Funkcjonariusz został zastrzelony w miniony czwartek. W późniejszym ataku na kryjówkę domniemanych zabójców zabito jedną z poszukiwanych osób, lecz operacja zakończyła się dużymi stratami po stronie policji. Oprócz śmierci trzech policjantów, pięciu kolejnych stróżów prawa odniosło obrażenia – oświadczyły jordańskie władze.
W ubiegłym tygodniu w wielu miastach Jordanii, w tym w Ma’an, wybuchły gwałtowne protesty spowodowane wzrostem cen paliw. Władze w Ammanie przekazały, że aresztowały już 44 uczestników zamieszek.

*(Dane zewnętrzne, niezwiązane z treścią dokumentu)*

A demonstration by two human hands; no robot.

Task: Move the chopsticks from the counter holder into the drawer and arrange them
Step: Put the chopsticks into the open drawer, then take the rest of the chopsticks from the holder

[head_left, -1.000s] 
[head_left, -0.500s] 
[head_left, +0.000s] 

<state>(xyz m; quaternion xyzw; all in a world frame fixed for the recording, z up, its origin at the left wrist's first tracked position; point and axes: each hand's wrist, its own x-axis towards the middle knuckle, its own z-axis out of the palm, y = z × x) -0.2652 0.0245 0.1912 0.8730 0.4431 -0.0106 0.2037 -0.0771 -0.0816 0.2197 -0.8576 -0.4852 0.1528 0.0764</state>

In #Jordan, one police officer was killed during widespread protests against rising fuel prices & the cost of living in the cities of al-Karak and Ma'an. Take a look at the chaos.pic.twitter.com/0wEHjfkc21
— Steve Hanke (@steve_hanke) December 16, 2022
Ze względu na ryzyko masowych wystąpień społecznych ambasada Stanów Zjednoczonych w Jordanii wydała ostrzeżenie, w którym przestrzegła pracowników placówki przed podróżami na południe kraju – powiadomiły Reuters i telewizja Al-Dżazira.